A tensão se intensificou após o anúncio do presidente norte-americano, Donald Trump, de tarifas de 50% sobre produtos brasileiros, além da imposição de sanções a figuras importantes do governo e do Supremo Tribunal Federal (STF), como o ministro Alexandre de Moraes. As medidas foram explicitamente vinculadas ao julgamento do ex-presidente Jair Bolsonaro (PL) pela Suprema Corte, criando um impasse que Lula publicamente rechaçou. Em julho deste ano, Lula, em pronunciamento em rádio e TV, classificou a situação como “chantagem inaceitável”, mencionando ameaças às instituições brasileiras e a disseminação de informações falsas sobre o comércio bilateral.
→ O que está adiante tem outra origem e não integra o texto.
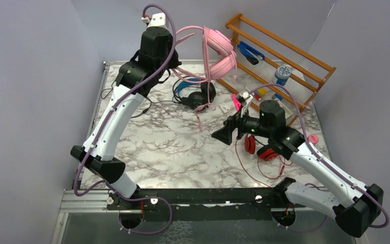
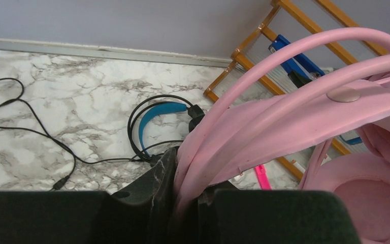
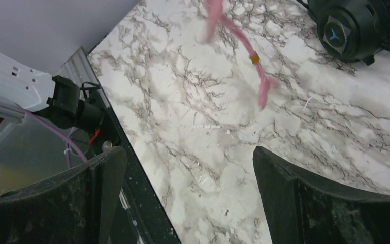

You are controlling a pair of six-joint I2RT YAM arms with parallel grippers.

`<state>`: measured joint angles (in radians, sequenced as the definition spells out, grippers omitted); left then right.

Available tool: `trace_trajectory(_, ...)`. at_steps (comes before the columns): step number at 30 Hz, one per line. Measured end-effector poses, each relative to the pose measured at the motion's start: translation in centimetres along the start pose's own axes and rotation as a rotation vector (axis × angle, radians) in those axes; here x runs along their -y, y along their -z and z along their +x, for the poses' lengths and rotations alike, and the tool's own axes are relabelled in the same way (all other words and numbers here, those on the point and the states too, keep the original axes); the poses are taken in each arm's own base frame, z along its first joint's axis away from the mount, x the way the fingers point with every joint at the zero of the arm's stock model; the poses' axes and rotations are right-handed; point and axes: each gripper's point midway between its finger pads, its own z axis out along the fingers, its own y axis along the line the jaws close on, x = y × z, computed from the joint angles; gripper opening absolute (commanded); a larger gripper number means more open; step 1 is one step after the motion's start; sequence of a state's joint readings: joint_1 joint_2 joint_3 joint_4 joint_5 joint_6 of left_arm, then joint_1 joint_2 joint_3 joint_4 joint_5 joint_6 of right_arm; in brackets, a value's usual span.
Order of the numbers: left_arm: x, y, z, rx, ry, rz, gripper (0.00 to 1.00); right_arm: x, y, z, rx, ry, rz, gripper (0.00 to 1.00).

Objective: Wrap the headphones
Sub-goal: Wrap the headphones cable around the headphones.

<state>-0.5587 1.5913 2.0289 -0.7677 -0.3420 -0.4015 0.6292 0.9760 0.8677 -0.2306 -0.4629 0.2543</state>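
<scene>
Pink over-ear headphones [image 1: 218, 51] with round padded cups hang high above the marbled white tabletop [image 1: 172, 147]. Their headband is pinched in the left hand [image 2: 185, 195], and their thin pink cable [image 1: 200, 119] dangles toward the surface. Black headphones with a blue headband [image 1: 195, 91] lie beneath; red headphones [image 1: 261, 150] lie beside the right arm. The right hand [image 3: 188, 157] hovers, spread wide.
</scene>
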Motion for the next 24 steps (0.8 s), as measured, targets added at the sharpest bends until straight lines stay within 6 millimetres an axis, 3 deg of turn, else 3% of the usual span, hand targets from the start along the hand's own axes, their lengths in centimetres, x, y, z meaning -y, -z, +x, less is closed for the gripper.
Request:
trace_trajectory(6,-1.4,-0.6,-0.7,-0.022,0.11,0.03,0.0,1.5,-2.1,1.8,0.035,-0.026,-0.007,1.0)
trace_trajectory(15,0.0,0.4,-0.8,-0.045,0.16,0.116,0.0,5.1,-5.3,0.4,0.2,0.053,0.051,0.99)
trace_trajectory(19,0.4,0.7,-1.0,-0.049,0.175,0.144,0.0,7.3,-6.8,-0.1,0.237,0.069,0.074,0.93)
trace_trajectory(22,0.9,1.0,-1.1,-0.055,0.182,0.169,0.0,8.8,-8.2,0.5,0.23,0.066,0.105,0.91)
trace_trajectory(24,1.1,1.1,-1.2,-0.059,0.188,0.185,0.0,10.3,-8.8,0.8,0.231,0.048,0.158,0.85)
Lula na ONU: Brasil e EUA em Crise Diplomática Sem Precedentes

O impacto dessas tarifas marcava o ápice de um período de elevada tensão entre as duas maiores democracias do continente americano, evidenciando uma flagrante ausência de diálogo entre os respectivos presidentes. Em entrevista recente à BBC News Brasil, Lula reconheceu a inexistência de qualquer tipo de relacionamento com Trump, afirmando categoricamente: “Eu não tenho nenhuma relação com o Trump”. Este cenário adverso amplia a complexidade da participação do Brasil no principal palco diplomático global.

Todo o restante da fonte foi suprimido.